Também não faz valer o uso da máscara, nem o isolamento social, como recomenda a Organização Mundial da Saúde (OMS), ao dar esclarecimentos aos jornalistas sem respeitar distanciamento físico, e retirando a proteção ao final da conversa. E incorre em crime previsto no artigo 268 do Código Penal, que enquadra criminalmente aqueles que, sabendo que estão com um agente infeccioso, continuam se relacionando com outros e disseminando a doença.

Para especialistas, a postura de Bolsonaro coloca a vida da população, já fragilizada pela pandemia, sob um risco ainda maior.
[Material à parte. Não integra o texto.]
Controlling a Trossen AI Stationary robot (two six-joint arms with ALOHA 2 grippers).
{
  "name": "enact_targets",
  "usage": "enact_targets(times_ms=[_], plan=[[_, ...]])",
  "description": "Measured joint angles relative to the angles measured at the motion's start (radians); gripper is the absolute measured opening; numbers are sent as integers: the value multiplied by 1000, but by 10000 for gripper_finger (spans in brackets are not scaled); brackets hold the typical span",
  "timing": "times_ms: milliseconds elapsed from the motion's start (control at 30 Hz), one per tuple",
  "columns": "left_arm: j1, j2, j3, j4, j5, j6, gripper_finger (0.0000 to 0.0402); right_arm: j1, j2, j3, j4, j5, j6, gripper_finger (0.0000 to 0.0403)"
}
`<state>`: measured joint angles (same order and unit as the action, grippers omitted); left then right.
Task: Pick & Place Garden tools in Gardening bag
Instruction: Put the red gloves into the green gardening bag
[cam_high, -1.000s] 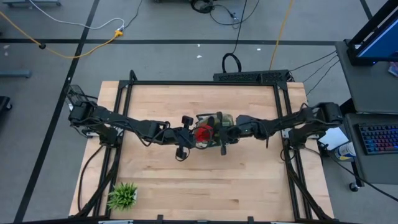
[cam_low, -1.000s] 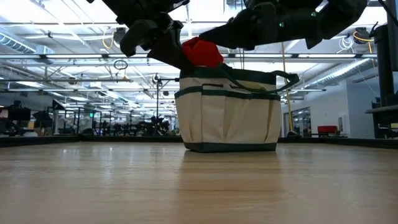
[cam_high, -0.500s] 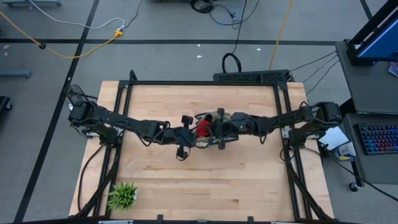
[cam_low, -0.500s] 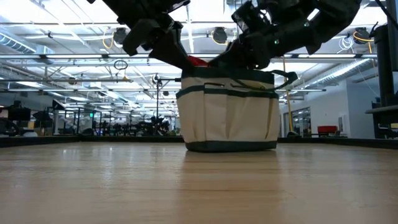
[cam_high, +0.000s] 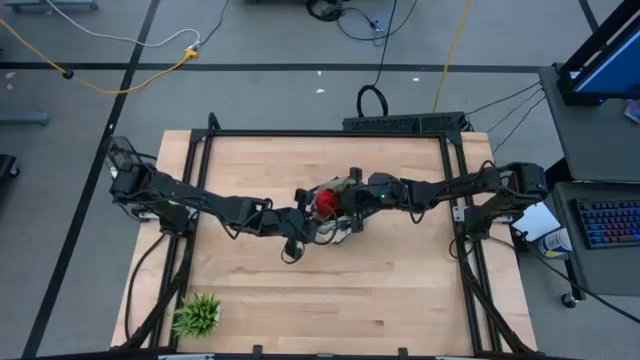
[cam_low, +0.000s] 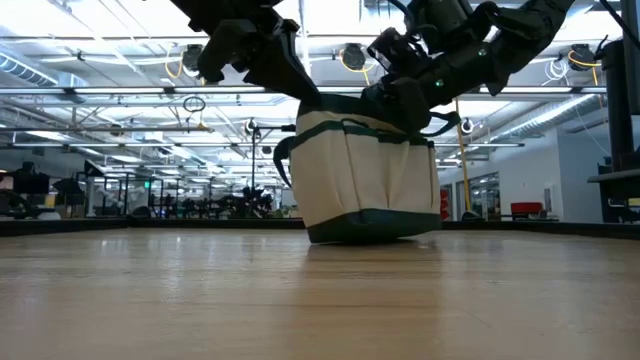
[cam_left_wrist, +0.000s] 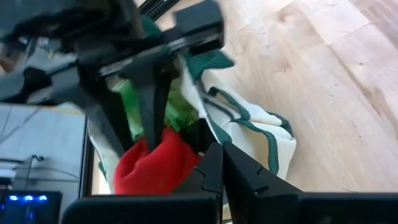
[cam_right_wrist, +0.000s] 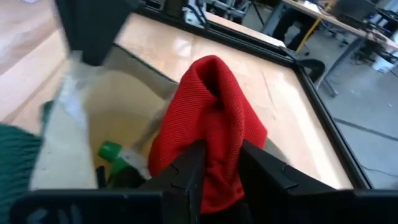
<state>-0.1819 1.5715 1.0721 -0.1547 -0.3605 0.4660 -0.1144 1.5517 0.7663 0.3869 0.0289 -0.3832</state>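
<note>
At frame centre I see my left gripper (cam_high: 308, 214) pinched shut on the rim of the cream canvas gardening bag with dark green trim (cam_low: 368, 180), which sits tilted on the wooden table (cam_high: 330, 290). Just right of it, my right gripper (cam_right_wrist: 219, 163) clamps a red fabric glove (cam_right_wrist: 211, 121) over the bag's open mouth, where a green spray bottle (cam_right_wrist: 115, 155) lies inside.

A pale wooden table (cam_high: 330, 300) with visible grain is showing a soft sheen. A cream gardening bag (cam_low: 365, 180) of matt woven canvas, trimmed in dark green cloth binding, is sitting on it. A red glove (cam_right_wrist: 211, 118) of ribbed knitted fabric is looking soft and matt between the smooth black plastic fingers (cam_right_wrist: 186, 171) of the right gripper (cam_right_wrist: 217, 171). A glossy green plastic spray bottle (cam_right_wrist: 112, 152) is lying inside the bag. The left gripper (cam_left_wrist: 222, 163) is looking smooth, dark and matt.
</note>
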Motion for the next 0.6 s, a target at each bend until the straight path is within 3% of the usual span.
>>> enact_targets(times_ms=[200,400,600], plan=[[31,0,0,-37,-12,-44,2,27,2,-1,-31,-56,-110,89],[32,0,0,-62,-73,-43,2,53,3,-2,-33,-46,-279,88],[32,0,1,-87,-89,-47,2,57,3,-2,-35,1,-318,88]])
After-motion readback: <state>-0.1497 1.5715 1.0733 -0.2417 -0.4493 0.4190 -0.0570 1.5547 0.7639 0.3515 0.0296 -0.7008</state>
Ao mostrar por videos que faz uso da cloroquina e afirmar que confia no medicamento no combate à covid-19, ele incita o uso do remédio pelas pessoas.É o que lastima Alessandro Silveira, pós-doutor em microbiologia clínica e graduado em Farmácia-Bioquímica pela Universidade Federal de Santa Maria.

“Não seria interessante externar esse tipo de postura para a população inteira. A partir do momento que se faz isso, ele está incitando o uso do remédio”, observa.

O ex-ministro da Saúde Luiz Henrique Mandetta alertou que Bolsonaro precisará ter cuidado com o próprio temperamento e ficar 14 dias em isolamento total, caso contrário vai transmitir o coronavírus. E salientou que passar doença adiante é crime previsto em lei. “É crime quando alguém tem consciência que está com doença infecciosa e contamina o outro intencionalmente”, afirmou.

O ex-ministro se referia ao artigo 268 do Código Penal, que diz: “Infringir determinação do poder público, destinada a impedir introdução ou propagação de doença contagiosa: Pena — detenção, de um mês a um ano, e multa”. Bolsonaro cancelou todos os compromissos externos, até dia 13, e que se reunirá apenas por videoconferência.

Porém, não representa que ficará em quarentena, única forma de evitar a propagação do vírus.